The Great Bob Dylan saw it coming way back in 1963…
If your time to you
Is worth savin'
Then you better start swimmin'
Or you'll sink like a stone
For the times they are a-changin'.
Granted, Bob was probably thinking a little bit
deeper than future marketing trends, but that message still resonates
across all these decades. Nobody is immune to the changes time brings as
it makes its unyielding march toward eternity. We are ultimately judged
at how we adapt to that change, and the ones amongst us that adapt the
best are the ones that float while the rest “sink like a stone…”
In 1985, getting a fax was incredible. This was the highest of the high tech, and the fax marketer was king.
Then personal computers came about, and the average person had the world (wide web) at their fingertips and with it truly instant communication was made available to the world. I’m fairly certain the first email was from a Nigerian Prince who just needed a bit of help and, of course, would pay you millions in return. The fax went from being on top of the business mountain to plummeting toward obsolete. The last man trying to sell a fax machine was sinking like a stone because he didn’t change.
I signed up for Facebook in the summer of 2005. When I signed up, Facebook was less than 18 months old and was accessible only by college students. My grandmother wasn’t there. Neither was my mom or my little brother or the weird uncle that takes politics a little bit too far. It was a college-kids-only online utopia that was GREAT! If I was Mark Zuckerberg, I would have kept things just the way they were. Exclusive, cool and fun. I would have been the stone sinking to the bottom. Facebook is not a stone. They embraced change. First allowing high schools to join. And then their first generation of users began leaving college and making adult friends that might like this Facebook thing, so it was opened to the world… And then the ads hit, and before we could blink, Facebook pivoted from being this online social club to an ad selling, information gathering behemoth that people could not get enough of.

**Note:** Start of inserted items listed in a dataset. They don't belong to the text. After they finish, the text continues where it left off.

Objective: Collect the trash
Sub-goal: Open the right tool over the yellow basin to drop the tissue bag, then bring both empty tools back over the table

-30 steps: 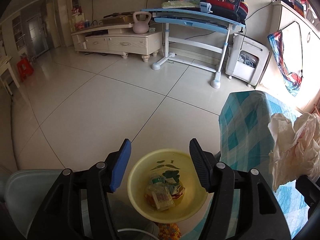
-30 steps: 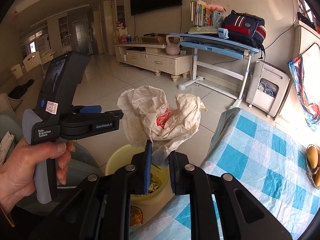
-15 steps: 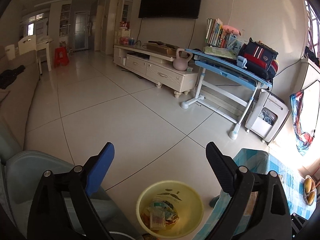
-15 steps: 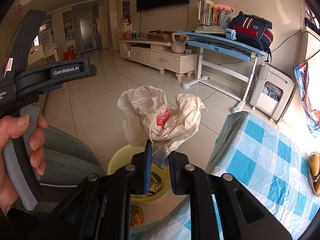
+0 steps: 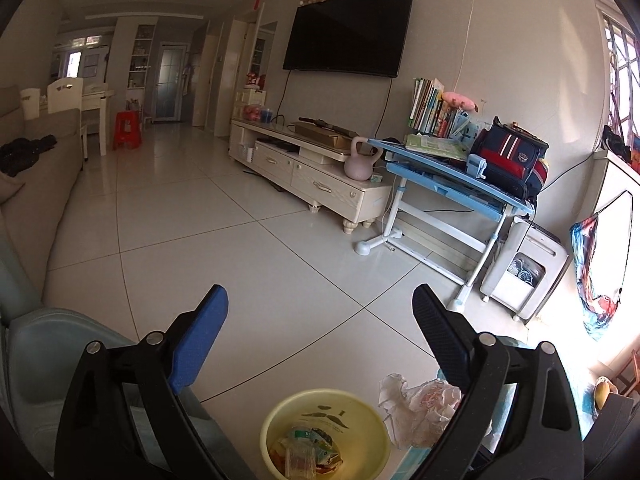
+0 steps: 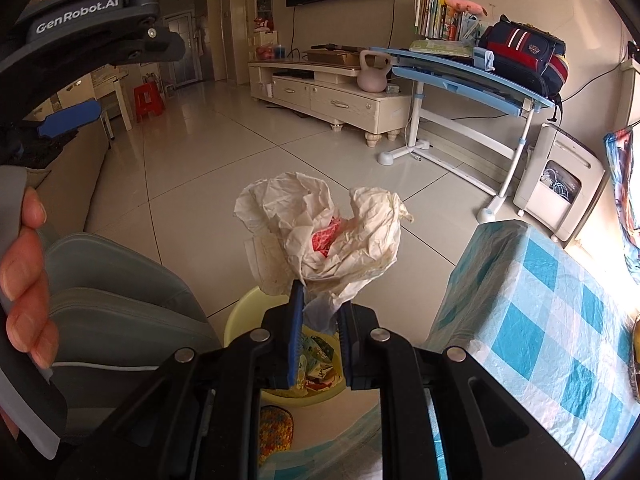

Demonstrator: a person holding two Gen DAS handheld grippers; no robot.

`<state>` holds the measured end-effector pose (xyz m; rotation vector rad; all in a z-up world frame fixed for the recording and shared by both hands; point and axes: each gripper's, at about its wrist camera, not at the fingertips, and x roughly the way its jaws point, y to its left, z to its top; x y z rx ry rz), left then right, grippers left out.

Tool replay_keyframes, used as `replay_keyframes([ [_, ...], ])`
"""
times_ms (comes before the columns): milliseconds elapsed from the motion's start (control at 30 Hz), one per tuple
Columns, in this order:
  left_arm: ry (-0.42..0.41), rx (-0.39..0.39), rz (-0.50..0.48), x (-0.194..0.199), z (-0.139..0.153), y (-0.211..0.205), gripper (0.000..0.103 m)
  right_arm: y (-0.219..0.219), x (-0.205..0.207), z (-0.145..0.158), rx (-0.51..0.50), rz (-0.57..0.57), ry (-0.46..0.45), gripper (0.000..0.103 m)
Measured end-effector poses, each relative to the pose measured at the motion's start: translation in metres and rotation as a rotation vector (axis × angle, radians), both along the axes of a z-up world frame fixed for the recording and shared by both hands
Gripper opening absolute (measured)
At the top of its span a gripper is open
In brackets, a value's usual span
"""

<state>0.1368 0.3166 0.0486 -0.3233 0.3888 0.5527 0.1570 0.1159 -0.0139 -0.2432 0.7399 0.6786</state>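
Note:
My right gripper (image 6: 320, 304) is shut on a crumpled cream paper wrapper (image 6: 320, 232) with a red patch inside, held in the air above a yellow basin (image 6: 240, 316). In the left wrist view that wrapper (image 5: 420, 408) hangs just right of the basin's rim (image 5: 324, 394), and several wrappers (image 5: 304, 452) lie inside the basin. My left gripper (image 5: 320, 300) stands wide open with nothing between its fingers, high above the floor and behind the basin. In the right wrist view a hand (image 6: 24, 280) holds it at the far left.
A table with a blue checked cloth (image 6: 540, 320) is on the right, close to the basin. A grey-blue seat (image 6: 112, 300) flanks the basin on the left. A crocheted pad (image 6: 276, 428) lies below it. A blue desk (image 5: 452, 188) and TV cabinet (image 5: 312, 168) stand across the tiled floor.
The left gripper's jaws spread wide, and it rose and tilted upward, so the basin dropped to the bottom of its view. The right gripper kept its hold on the wrapper and drifted slightly.

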Motion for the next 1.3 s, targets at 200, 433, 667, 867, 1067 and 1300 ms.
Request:
replay_keyframes([
  [200, -0.011, -0.013, 0.009, -0.001, 0.004, 0.003, 0.09, 0.01, 0.005, -0.006, -0.018, 0.015, 0.017, 0.017],
  [433, -0.022, -0.025, 0.024, -0.001, 0.005, 0.008, 0.091, 0.025, 0.014, -0.012, -0.048, 0.037, 0.036, 0.017],
  [667, -0.034, -0.034, 0.034, -0.002, 0.005, 0.011, 0.091, 0.034, 0.024, -0.019, -0.061, 0.044, 0.054, 0.018],
  [867, -0.04, -0.032, 0.042, -0.001, 0.006, 0.011, 0.091, 0.038, 0.03, -0.024, -0.064, 0.029, 0.057, 0.048],
  [1067, -0.042, -0.026, 0.041, -0.001, 0.007, 0.011, 0.091, 0.034, 0.023, -0.022, -0.046, 0.016, 0.059, 0.051],
  [1300, -0.039, 0.0, 0.03, -0.001, 0.01, 0.005, 0.092, 0.009, 0.016, -0.012, -0.015, -0.066, 0.021, 0.064],
])
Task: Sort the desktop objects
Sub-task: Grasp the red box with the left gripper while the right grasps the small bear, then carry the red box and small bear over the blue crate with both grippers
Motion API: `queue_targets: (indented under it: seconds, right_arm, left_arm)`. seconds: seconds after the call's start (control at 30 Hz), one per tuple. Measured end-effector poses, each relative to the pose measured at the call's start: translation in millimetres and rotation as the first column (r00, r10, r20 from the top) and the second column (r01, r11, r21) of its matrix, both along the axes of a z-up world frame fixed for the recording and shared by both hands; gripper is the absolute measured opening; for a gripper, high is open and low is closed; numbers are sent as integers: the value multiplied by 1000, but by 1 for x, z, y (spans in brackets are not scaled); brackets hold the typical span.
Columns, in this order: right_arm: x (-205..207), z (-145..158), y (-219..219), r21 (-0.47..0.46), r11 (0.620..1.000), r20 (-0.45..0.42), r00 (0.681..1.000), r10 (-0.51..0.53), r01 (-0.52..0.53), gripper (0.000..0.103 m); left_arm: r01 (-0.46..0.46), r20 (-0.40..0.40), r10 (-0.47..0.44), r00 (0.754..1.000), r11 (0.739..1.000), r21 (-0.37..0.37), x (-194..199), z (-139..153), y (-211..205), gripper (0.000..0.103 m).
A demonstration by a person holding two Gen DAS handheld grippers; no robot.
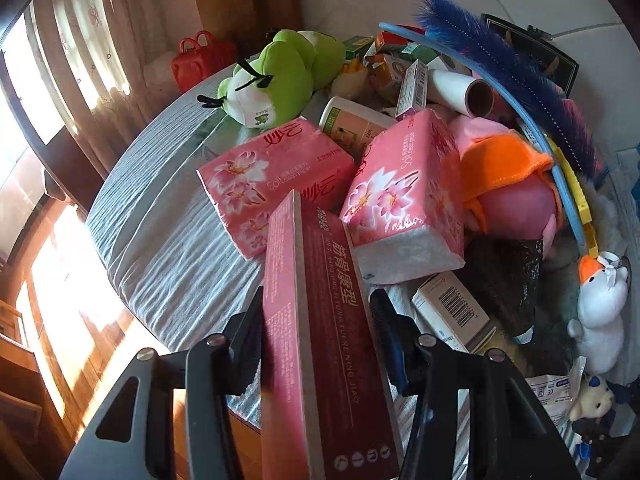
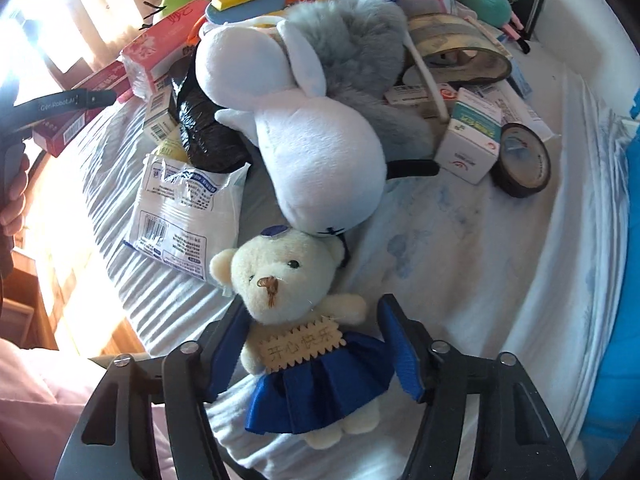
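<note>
A long red box [image 1: 320, 320] with white print stands tilted between the fingers of my left gripper [image 1: 316, 320], and both pads press on its sides. The box's far end reaches over two pink tissue packs [image 1: 272, 176]. In the right wrist view a small cream teddy bear [image 2: 288, 276] in a blue dress lies on the white cloth. My right gripper [image 2: 314, 312] straddles its body, one pad against its arm and the other against the dress. The left gripper's body [image 2: 60, 100] and the red box [image 2: 60, 132] show at the left edge there.
The round table [image 1: 160, 248] is piled with a green plush [image 1: 276, 76], an orange-and-pink plush [image 1: 508, 184], a blue feather duster [image 1: 500, 60], medicine boxes [image 2: 472, 136], tape rolls [image 2: 524, 160], a white plush [image 2: 320, 152] and a mask packet [image 2: 184, 216]. The table edge and wooden floor lie at the left.
</note>
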State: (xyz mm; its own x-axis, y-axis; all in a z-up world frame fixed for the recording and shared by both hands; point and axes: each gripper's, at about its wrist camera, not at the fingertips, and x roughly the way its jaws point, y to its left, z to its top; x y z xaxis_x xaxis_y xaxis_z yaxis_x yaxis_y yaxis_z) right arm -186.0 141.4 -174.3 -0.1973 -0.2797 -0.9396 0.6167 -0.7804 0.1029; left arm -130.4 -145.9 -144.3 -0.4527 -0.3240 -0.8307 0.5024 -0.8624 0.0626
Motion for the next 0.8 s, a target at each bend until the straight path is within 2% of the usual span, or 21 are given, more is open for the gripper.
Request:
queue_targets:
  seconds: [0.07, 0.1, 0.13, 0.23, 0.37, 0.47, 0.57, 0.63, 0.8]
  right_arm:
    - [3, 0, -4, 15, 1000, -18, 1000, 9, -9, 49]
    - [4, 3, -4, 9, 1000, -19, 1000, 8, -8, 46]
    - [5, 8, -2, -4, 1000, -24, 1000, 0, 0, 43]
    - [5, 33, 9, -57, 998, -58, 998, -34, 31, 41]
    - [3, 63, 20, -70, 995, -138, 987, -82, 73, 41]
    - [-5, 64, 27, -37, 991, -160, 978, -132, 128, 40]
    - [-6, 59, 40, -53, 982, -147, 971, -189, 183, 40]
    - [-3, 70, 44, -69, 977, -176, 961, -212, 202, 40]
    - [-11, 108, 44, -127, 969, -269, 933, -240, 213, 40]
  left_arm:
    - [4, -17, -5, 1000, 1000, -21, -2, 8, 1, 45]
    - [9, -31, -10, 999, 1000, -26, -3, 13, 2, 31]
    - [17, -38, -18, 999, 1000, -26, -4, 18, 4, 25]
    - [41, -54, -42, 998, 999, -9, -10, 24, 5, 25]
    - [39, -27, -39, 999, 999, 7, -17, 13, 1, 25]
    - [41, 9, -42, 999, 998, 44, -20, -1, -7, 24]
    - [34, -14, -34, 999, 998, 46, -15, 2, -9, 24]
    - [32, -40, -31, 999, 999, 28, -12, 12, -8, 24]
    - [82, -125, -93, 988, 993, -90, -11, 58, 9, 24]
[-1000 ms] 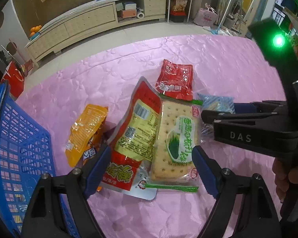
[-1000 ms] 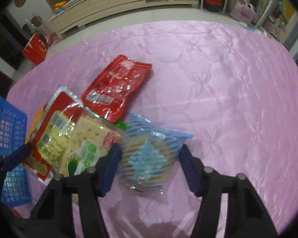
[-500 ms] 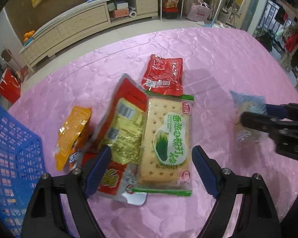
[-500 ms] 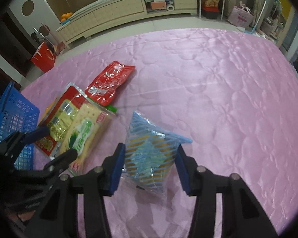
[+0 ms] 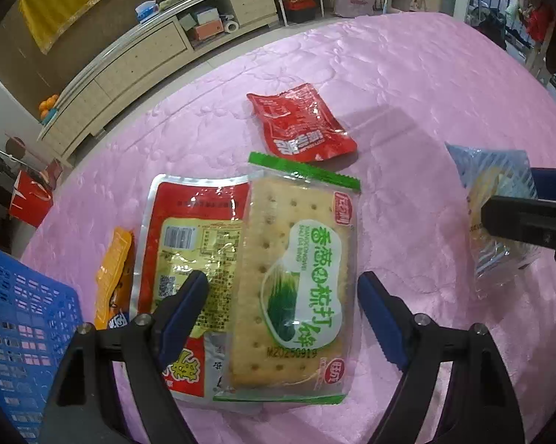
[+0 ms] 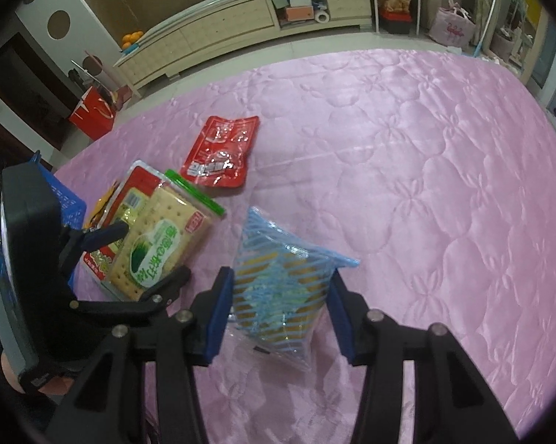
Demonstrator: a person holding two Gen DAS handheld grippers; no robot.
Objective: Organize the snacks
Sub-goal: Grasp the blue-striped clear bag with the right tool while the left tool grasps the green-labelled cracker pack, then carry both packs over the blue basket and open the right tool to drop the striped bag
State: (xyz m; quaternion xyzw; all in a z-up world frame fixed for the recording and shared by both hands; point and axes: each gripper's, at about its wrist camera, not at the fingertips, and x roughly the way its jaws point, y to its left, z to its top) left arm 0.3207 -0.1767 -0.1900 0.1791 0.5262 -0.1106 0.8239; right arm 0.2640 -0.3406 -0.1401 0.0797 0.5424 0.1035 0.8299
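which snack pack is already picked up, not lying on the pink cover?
The blue-striped clear pack, clamped between the right gripper fingers. The cracker pack, red pouch, red-yellow bag and orange packet all lie flat.

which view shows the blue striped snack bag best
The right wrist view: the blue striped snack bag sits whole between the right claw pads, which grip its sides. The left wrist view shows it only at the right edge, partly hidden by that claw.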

Now Mark Zuckerberg has a net worth in the $75 billion-dollar range. He wasn’t afraid to change, and he now gets to reap the rewards.
Marketing changes at a pace that is sometimes blinding, and we see our contractors trying to keep moving with the change. Sometimes those moves are wrong, and they must pivot again, but they keep their head above the marketing waters, even if it is treading water at first until they find their marketing stroke and then they look like Phelps in his prime. Others decide early on that marketing is a waste or its too confusing or the new things won’t work so why change, and they stop evolving and they become stale. They sink like that proverbial stone that Bob Dylan sings of.
If you are reading this, you care about your marketing. Don’t be afraid to pivot. Find a marketing partner you trust, hopefully us, and allow them to be your guide through this sometimes-confusing world of marketing.
The times they are a-changin’. Change with them and take your business to the levels you want to go.